How to calculate area of an ellipse based on its formula?

Question

How can I determine the area of a half-ellipse if all that is given is $y = \sqrt{1-n^2x^2}$? I have tried both geometry and calculus, but without convincing results…

Thank you

Answer 1

The area of the half-ellipse is given by the integral $\displaystyle\int_{-1/n}^{1/n} ydx=2\int_0^{1/n}\sqrt{1-n^2x^2}\ dx$

There is a formula for solving integrals of the form $\int\sqrt{a^2-x^2}\ dx$, but we will not use it directly.
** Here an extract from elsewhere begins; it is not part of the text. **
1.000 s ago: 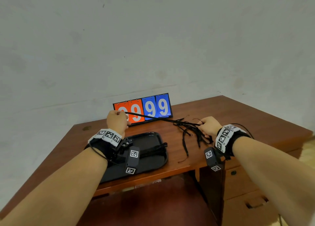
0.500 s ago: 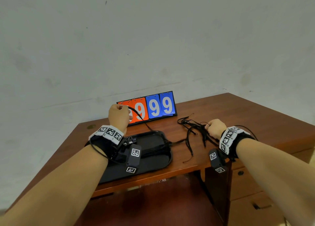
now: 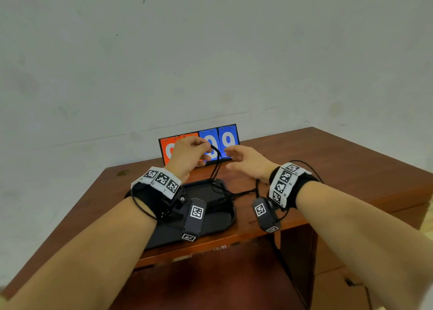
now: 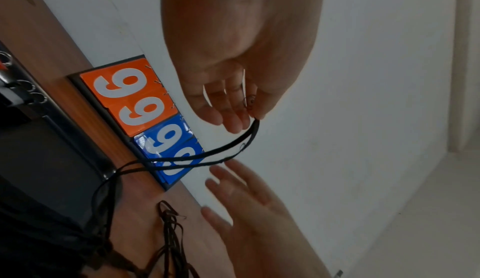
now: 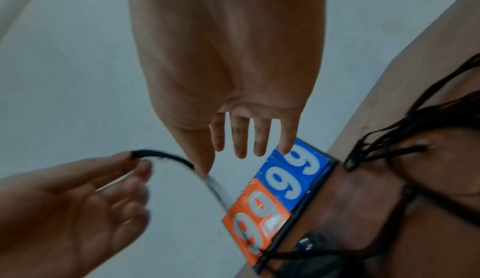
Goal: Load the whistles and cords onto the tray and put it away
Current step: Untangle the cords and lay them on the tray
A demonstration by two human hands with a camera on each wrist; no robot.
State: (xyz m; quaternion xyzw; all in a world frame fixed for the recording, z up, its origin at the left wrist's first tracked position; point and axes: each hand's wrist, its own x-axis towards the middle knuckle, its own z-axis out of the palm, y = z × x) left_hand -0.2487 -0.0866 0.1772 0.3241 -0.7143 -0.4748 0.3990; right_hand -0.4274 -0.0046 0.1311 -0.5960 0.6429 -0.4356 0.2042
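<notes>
My left hand [image 3: 206, 147] is raised in front of the scoreboard and pinches the top of a black cord loop [image 3: 216, 167] between thumb and fingertips. The loop [image 4: 207, 156] hangs down to the black tray [image 3: 218, 225] near the table's front edge. My right hand [image 3: 232, 155] hovers just right of the loop with straight, spread fingers [image 5: 240, 139] and holds nothing. A tangle of several black cords [image 4: 170, 231] lies on the table beside the tray's right rim, and some strands cross onto it. Metal rings [image 4: 26, 89] show at the tray's far end; no whistle shows plainly.
An orange and blue flip scoreboard [image 3: 226, 141] showing 9s stands at the table's back edge against the white wall. The brown wooden table [image 3: 339, 164] has drawers under its right side. A wrist camera hangs under each forearm.
My right hand let go of the cord tangle and rose leftward, opening beside the left hand. The left hand shifted right, still pinching the cord loop, which now hangs steeply to the tray.
</notes>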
Instead, substitute $nx=\sin\theta\implies dx=\frac{\cos\theta}nd\theta$

$\implies A=\frac2n\int_0^{\pi/2}\cos^2\theta d\theta=\frac1n\int_0^{\pi/2}(\cos2\theta+1) d\theta=\frac\pi{2n}$

Can you now show similarly that the area enclosed by the ellipse $\frac{x^2}{a^2}+\frac{y^2}{b^2}=1$ is equal to $\pi ab$?

Answer 2

With the use of generalized polar coordinates \begin{aligned}x&=ar\cos t\\ y&=br\sin t\end{aligned} where $a=\frac 1n,\; b=1,\; t \in [0,\pi]\; \text{and}\; r\in [0,1]$ in the given case. The Jacobian is ${r\over n}$ and the area
$$\cal{A}=\int_0^{\pi} \int_0^1 1\cdot {r\over n}\;dr \;dt=\frac{\pi}{2n}$$